▶ WHAT YOU HAVE TO DO
For each line below that contains the word "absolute", return that line.

▶ EXERCISE DATA
╭──

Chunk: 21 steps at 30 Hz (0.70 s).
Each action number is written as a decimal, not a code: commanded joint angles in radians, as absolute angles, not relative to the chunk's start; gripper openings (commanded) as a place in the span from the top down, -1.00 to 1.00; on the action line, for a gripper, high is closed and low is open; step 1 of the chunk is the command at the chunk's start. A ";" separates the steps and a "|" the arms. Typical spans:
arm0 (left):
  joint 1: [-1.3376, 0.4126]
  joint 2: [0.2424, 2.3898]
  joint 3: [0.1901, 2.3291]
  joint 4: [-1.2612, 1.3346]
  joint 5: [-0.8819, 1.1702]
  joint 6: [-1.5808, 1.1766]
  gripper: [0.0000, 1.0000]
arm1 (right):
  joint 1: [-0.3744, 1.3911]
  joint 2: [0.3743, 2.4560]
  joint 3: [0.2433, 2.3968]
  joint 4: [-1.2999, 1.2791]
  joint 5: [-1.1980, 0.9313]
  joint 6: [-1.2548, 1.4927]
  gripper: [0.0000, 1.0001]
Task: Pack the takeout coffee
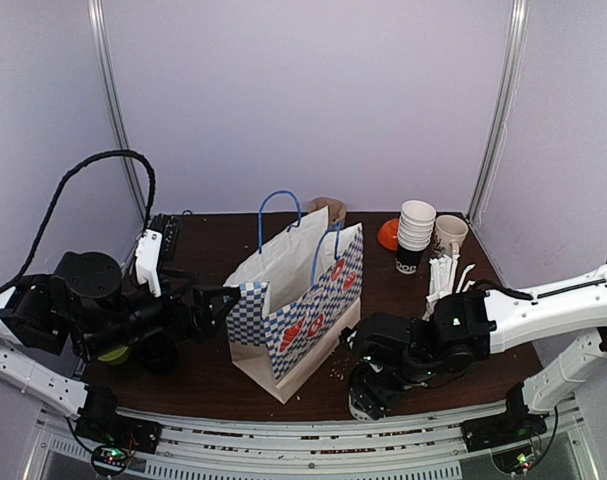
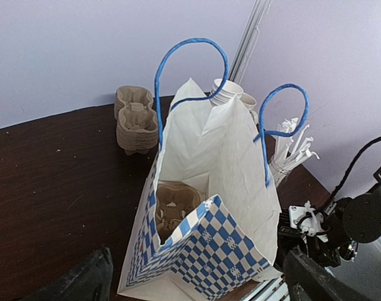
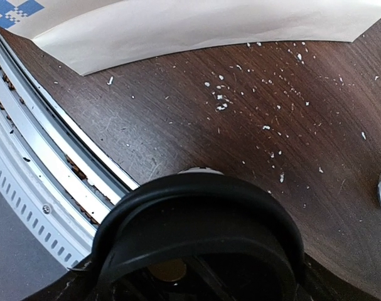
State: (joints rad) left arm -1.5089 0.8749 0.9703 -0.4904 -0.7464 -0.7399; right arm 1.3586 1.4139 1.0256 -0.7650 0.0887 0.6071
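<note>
The takeout coffee cup shows in the right wrist view as a dark round lid (image 3: 196, 216) that fills the lower frame, close to the table's front rail (image 3: 46, 163). My right gripper (image 1: 369, 392) points down over it near the front edge, and its fingers are hidden by the lid. The brown pulp carrier tray (image 2: 174, 207) lies at the bottom of the open blue-and-white checked bag (image 1: 298, 300). My left gripper (image 2: 199, 290) is open, its fingertips (image 2: 83, 282) spread wide just short of the bag's left end, with nothing between them.
A stack of spare pulp trays (image 2: 135, 122) sits behind the bag. Stacked paper cups (image 1: 416, 235), an orange object (image 1: 387, 235) and a glass of white wrapped straws (image 1: 443, 282) stand at the back right. White crumbs (image 3: 253, 94) dot the wood beside the bag.
</note>
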 commanded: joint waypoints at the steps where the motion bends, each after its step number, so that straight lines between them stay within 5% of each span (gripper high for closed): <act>1: -1.505 0.862 0.961 -0.483 -0.783 -0.746 -0.97 | 1.367 1.401 1.004 -0.763 0.087 0.609 -0.73; 21: -1.473 0.830 0.980 -0.519 -0.931 -0.720 -0.97 | 1.350 1.296 0.978 -0.828 0.192 0.608 -0.67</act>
State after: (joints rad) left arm -1.4895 0.8429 0.9760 -0.5488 -0.9016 -0.7315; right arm 1.3571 1.3102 1.0161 -0.8013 0.1482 0.6086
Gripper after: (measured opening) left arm 0.984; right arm 0.899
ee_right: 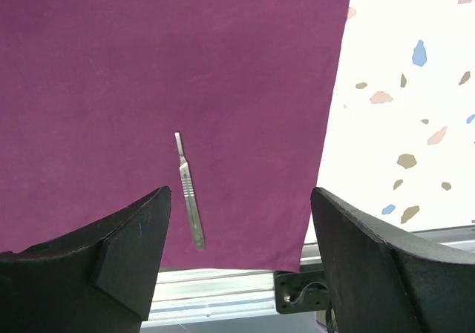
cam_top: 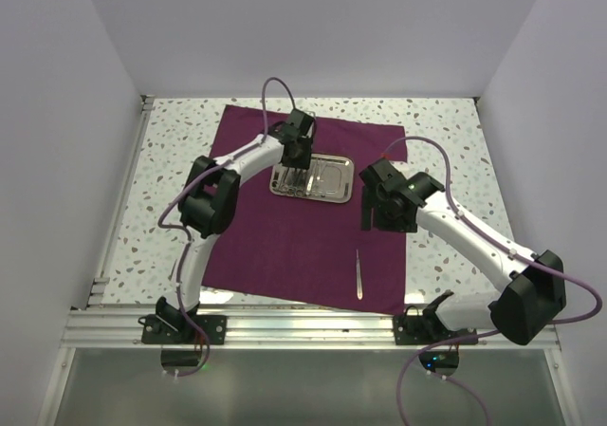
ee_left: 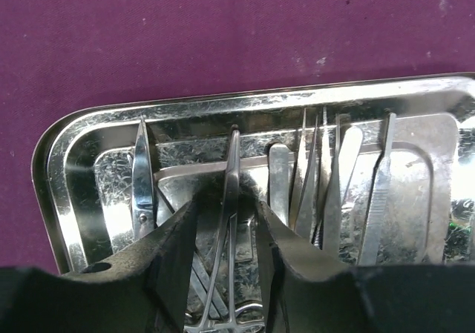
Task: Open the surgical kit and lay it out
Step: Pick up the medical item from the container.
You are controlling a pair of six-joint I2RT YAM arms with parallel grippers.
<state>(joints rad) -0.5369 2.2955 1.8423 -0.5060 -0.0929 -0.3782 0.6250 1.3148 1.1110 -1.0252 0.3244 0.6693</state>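
Our left pincer (ee_left: 231, 236) stands narrowly parted. Its dark fingers (ee_left: 174, 259) straddle, without pinching, a slim silver ring-handled forceps (ee_left: 231, 170) whose long axis runs straight up the frame between them. The forceps lies among other thin steel instruments (ee_left: 334, 192) in the shiny rectangular steel tray (ee_left: 67, 170), on the dark purple cloth wrap (ee_left: 223, 36). Our right pincer (ee_right: 241, 199) gapes wide and empty, well apart, above a flat silver scalpel handle (ee_right: 189, 192). We judge the left should close.

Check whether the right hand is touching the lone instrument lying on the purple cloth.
Apart. The right wrist view shows the instrument flat on the cloth, with bare fabric between it and both fingers of the open right hand.
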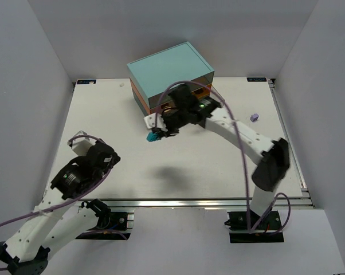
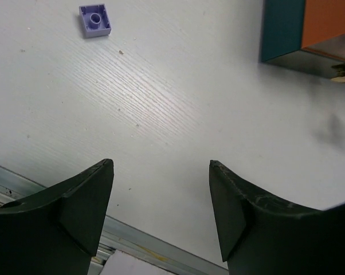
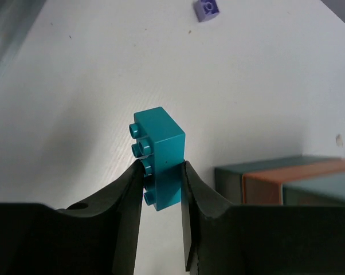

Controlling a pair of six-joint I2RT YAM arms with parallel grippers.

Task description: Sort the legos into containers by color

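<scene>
My right gripper [image 3: 163, 172] is shut on a cyan-blue brick [image 3: 160, 150], studs facing left, held above the white table. In the top view this gripper [image 1: 159, 133] and the brick [image 1: 155, 137] are just in front of the light-teal-topped chest [image 1: 171, 74], near its left front corner. The chest's teal and orange drawer fronts [image 3: 287, 179] show to the right of the brick. A lilac brick [image 1: 254, 117] lies on the table at the right; one also shows in the right wrist view [image 3: 207, 10]. My left gripper [image 2: 161, 166] is open and empty at the near left [image 1: 105, 156].
The left wrist view shows a lilac brick [image 2: 95, 20] on the table, teal and orange drawer fronts [image 2: 301, 26] with a tan knob [image 2: 342, 71], and the table's metal edge rail [image 2: 132, 243] below the fingers. White walls enclose the table.
</scene>
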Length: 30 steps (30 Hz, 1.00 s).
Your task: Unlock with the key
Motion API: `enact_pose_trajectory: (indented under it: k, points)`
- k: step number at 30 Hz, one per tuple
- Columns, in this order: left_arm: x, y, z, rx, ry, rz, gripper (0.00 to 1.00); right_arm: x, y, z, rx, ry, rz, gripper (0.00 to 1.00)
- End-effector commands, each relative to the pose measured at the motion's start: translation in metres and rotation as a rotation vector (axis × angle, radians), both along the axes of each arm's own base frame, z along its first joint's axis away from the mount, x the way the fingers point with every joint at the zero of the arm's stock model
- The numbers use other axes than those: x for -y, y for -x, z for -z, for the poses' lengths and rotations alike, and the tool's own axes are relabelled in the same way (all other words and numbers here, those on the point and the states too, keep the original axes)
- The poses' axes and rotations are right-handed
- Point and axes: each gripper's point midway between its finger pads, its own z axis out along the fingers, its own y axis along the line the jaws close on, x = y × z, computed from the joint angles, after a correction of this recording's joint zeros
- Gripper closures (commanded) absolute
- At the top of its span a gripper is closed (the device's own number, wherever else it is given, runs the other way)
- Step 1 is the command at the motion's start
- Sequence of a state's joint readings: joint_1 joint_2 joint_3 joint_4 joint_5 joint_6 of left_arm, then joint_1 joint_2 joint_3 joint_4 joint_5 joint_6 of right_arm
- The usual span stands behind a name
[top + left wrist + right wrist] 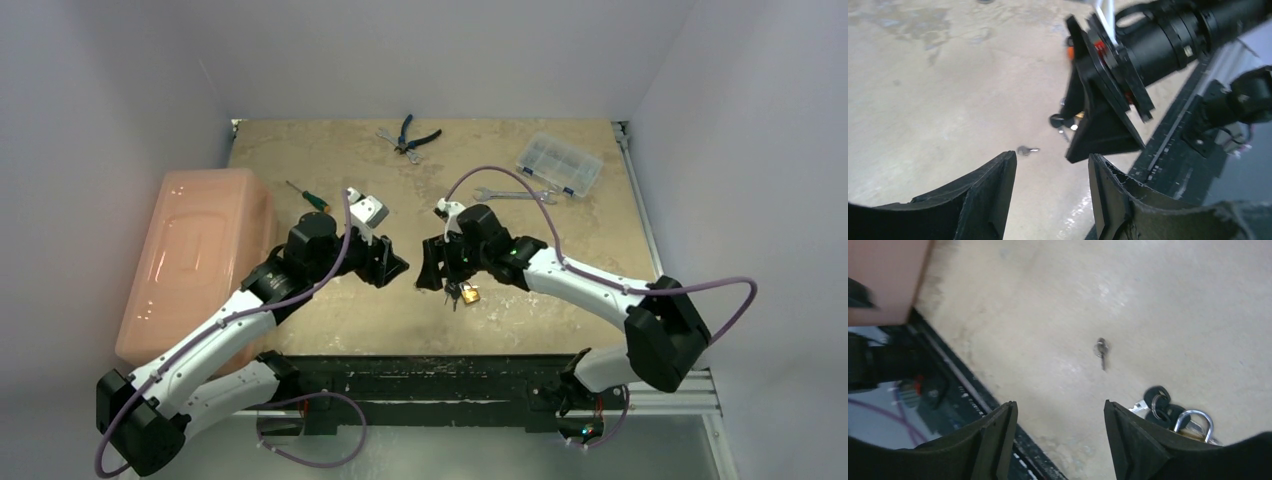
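Right claw (1059, 410): fingers apart, nothing between them, hanging over the table (330, 300) mid-scene.
Left claw (1050, 160): fingers apart too, holding nothing, facing the right claw tip to tip, near but not touching.
Padlock (1194, 421): brass body, silver shackle, lying on the table at the lower right of the right wrist view, just beside the outer side of that claw's right finger and partly hidden behind it. From above it sits just below the right claw, toward the near edge. Contact: cannot tell.
Key bunch (1158, 402): black-headed keys on a ring, touching the padlock, on the side nearer the claw gap.
Loose key (1102, 350): small single key on its own ring, flat on the table, ahead of the right claw's gap, between the two claws, apart from the padlock.
Pink bin (200, 260): left of the table, beside the left arm.
Screwdriver (305, 195): green handle, behind the left claw.
Pliers (412, 135): far edge, middle.
Wrench (515, 195): behind the right claw.
Clear organiser box (558, 163): far right, near the wrench.
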<state>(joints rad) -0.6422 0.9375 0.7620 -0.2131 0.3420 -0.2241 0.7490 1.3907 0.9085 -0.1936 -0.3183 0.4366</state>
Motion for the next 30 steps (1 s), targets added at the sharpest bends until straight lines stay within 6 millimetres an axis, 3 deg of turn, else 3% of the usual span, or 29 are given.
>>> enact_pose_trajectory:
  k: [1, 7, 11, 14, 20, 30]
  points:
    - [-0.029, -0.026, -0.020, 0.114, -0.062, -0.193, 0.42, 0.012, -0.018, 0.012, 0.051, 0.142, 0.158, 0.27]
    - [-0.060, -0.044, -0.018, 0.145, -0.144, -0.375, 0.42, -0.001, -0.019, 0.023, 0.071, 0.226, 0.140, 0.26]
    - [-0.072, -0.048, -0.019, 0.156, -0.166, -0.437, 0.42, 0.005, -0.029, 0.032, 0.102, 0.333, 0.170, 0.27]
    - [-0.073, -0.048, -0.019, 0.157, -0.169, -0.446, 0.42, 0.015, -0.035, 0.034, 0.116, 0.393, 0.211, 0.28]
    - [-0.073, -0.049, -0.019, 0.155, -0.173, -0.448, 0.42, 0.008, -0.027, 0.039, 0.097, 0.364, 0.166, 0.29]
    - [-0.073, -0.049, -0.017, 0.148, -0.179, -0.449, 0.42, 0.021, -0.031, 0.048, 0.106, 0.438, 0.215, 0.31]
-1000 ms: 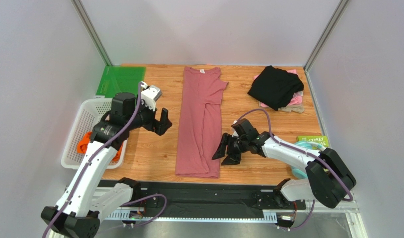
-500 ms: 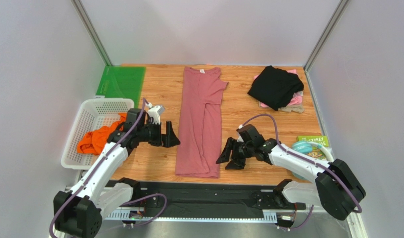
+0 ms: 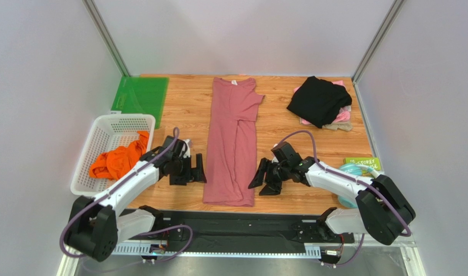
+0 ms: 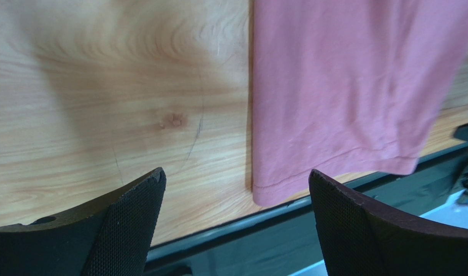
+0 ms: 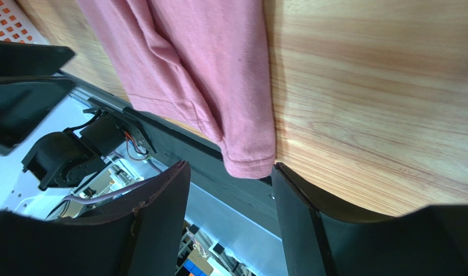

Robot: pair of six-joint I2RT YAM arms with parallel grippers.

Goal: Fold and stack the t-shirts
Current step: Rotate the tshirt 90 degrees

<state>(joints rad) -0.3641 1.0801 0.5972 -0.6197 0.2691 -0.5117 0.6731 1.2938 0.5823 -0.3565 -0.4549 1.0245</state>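
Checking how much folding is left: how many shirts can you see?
4: dusty-rose shirt laid out mid-table, orange shirt in the basket, black shirt atop a pale pink shirt far right; that pile may hide more.

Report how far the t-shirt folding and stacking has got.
Done: the dusty-rose t-shirt lies folded lengthwise into a narrow strip. In hand: the open left gripper and open right gripper flank its near hem, neither gripping it. Left: folding that strip crosswise, the orange t-shirt bunched in the white mesh basket, and the black t-shirt heaped over pale pink cloth at the far right. No stack yet.
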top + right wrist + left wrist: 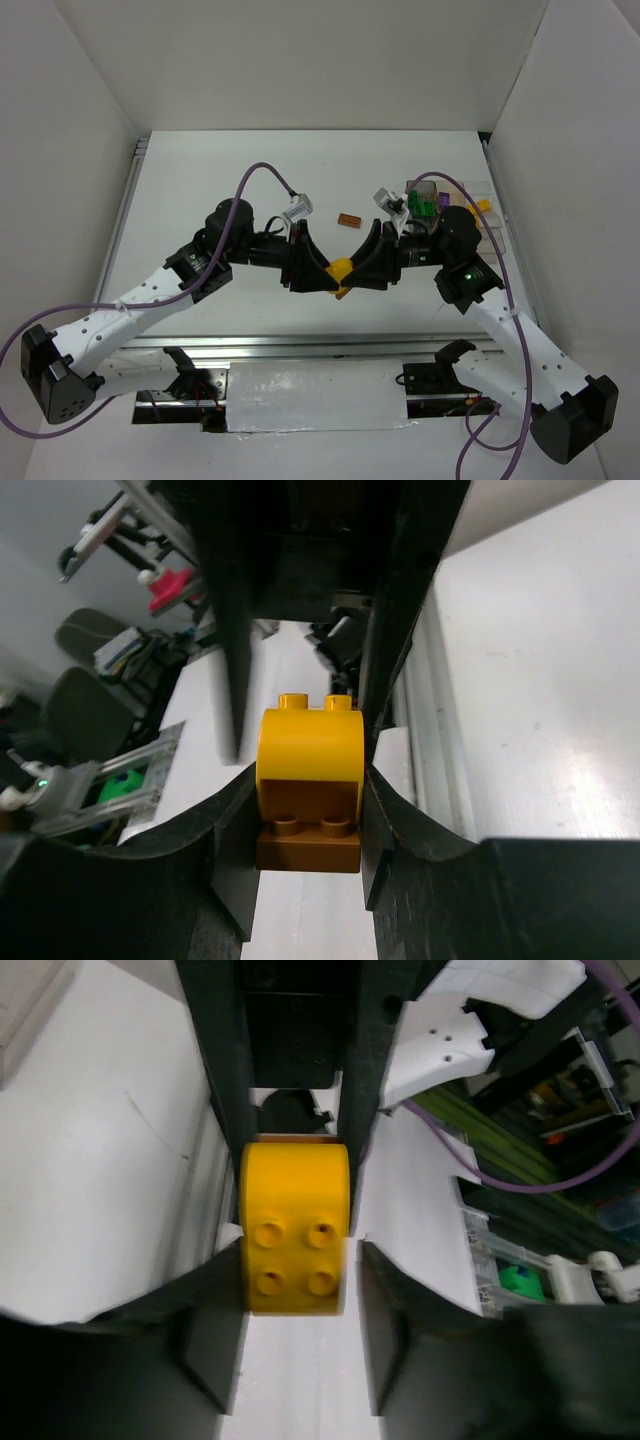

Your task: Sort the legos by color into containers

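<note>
Two stacked legos (pixel 310 765) (studs facing left tool (pixel 298 1260)).

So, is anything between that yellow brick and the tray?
Yes. A brown brick is stuck to the yellow brick, and the right end effector holding it sits between them and the tray.

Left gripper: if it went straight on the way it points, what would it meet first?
The right gripper, facing it head-on. Both grip the same yellow rounded plastic brick, so their fingertips would probably collide first.
</note>
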### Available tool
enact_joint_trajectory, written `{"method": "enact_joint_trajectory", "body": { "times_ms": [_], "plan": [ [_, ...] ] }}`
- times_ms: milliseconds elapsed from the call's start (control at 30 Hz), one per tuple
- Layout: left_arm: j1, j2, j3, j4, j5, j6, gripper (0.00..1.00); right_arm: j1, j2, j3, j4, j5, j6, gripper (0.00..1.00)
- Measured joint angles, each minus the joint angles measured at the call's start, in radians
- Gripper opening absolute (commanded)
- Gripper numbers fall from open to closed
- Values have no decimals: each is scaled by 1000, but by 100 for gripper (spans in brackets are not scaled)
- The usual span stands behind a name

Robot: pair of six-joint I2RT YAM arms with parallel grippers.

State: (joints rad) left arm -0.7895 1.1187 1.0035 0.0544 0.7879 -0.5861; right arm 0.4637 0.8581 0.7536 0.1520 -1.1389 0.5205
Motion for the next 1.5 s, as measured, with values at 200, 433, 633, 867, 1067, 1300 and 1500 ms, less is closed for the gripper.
{"method": "enact_joint_trajectory", "body": {
  "times_ms": [200, 433, 633, 867, 1067, 1300, 1500],
  "plan": [
    [6, 4, -2, -12, -3, 14, 14, 21, 7, 25, -59, 21, -14, 0],
    [1, 5, -2, -28, -32, 13, 0, 28, 3, 14, -30, 33, -11, 94],
    [-4, 0, -2, -27, -40, 12, 0, 27, -28, -51, 21, 17, 5, 68],
    [-5, -3, -1, -24, -39, 14, 0, 27, -32, -54, 17, 11, 4, 8],
    [-5, -3, -1, -24, -39, 14, 0, 27, -34, -54, 6, 8, -6, 0],
    [-2, -3, 31, -95, -45, 55, 0, 22, -10, -27, -54, -21, -80, 0],
    [16, -3, 71, -151, -38, 86, 0, 21, 6, -2, -62, -25, -126, 0]
  ]
}}
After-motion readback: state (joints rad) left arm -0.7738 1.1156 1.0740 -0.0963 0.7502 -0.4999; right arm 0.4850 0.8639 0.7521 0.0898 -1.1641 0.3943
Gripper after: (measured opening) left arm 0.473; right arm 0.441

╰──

▶ EXERCISE SOLUTION
Each action number is written as a decimal, not a code: commanded joint angles in radians, as absolute angles, not relative to the chunk's start; gripper openings (commanded) as a place in the span from the top down, -1.00 to 1.00; on the action line, for a gripper, high is closed and low is open; step 1 of the chunk is the command at the chunk's start. A ";" separates the steps and a "|" the arms. Typical spans:
- Gripper closures (commanded) absolute
- Gripper opening absolute (commanded)

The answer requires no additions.